In this guide, we'll be implementing token based authentication in our own node.js A.P.I. using JSON web tokens.
To keep this short and relatively sweet, if you'd like to read about what tokens are and why you should consider using them, have a look at this article here. To catch up on what JSON web tokens are, have a look here.
Now that we have all that out of the way, let's get started.
Plan of attack
We'll begin by:
  1. Setting up our development environment and initializing our express server.
  2. Creating our first basic route and controller.
  3. Fleshing out our routes and controllers to add users and login users.
  4. Creating a route and controller that will handle getting all users.
Finally, we'll
  1. Add middleware to protect our get users route by requiring a user to be an admin and to have a valid token.
  2. Validate that only an admin with a token can access the protected route.
Sounds exciting?

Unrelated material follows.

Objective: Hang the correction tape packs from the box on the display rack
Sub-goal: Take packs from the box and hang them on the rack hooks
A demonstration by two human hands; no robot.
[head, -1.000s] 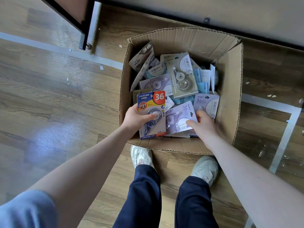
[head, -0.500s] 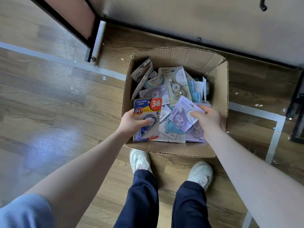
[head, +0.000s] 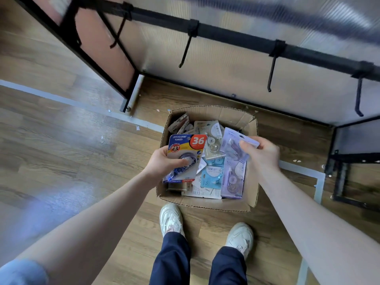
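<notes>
My left hand [head: 164, 163] grips the blue pack [head: 186, 157] across its blister; my right hand [head: 261, 153] pinches the top edge of a lilac pack [head: 234, 155]. Both are held above the box [head: 251, 182], hang-holes uppermost, presumably ready for the rack's hooks [head: 271, 73]. Count: two packs in hand, five hooks visible, the box's remaining packs uncountable.

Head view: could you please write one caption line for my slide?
Left hand and right hand each hold a pack above the box, below empty hooks.
</notes>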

Let's get to it then.
Setup
Before we get started in earnest, we'll need to have a few things taken care of.

Folder structure

Here's what our folder structure will look like:

├── config.js
├── controllers
│   └── users.js
├── index.js
├── models
│   └── users.js
├── routes
│   ├── index.js
│   └── users.js
├── utils.js
Quickly create it using the following commands:
>> mkdir -p jwt-node-auth/{controllers/users.js,models/users.js,routes/index.js,routes/users.js}
>> touch utils.js && touch config.js && touch index.js

Prerequisites & Dependencies

The only global install we'll need is node.js so make sure you have that installed. After that, let's install our local project dependencies.
Run the following command to initialize our package.json file.
npm init --yes
Install all our dependencies by running:
>> npm install express body-parser bcrypt dotenv jsonwebtoken mongoose  --save
>> npm install morgan nodemon  --save-dev

Why these dependencies?

Dependencies
  1. body-parser: This will add all the information we pass to the API to the request.body object.
  2. bcrypt: We'll use this to hash our passwords before we save them our database.
  3. dotenv: We'll use this to load all the environment variables we keep secret in our .env file.
  4. jsonwebtoken: This will be used to sign and verify JSON web tokens.
  5. mongoose: We'll use this to interface with our mongo database.

Development dependencies

  1. morgan: This will log all the requests we make to the console whilst in our development environment.
  2. nodemon: We'll use this to restart our server automatically whenever we make changes to our files.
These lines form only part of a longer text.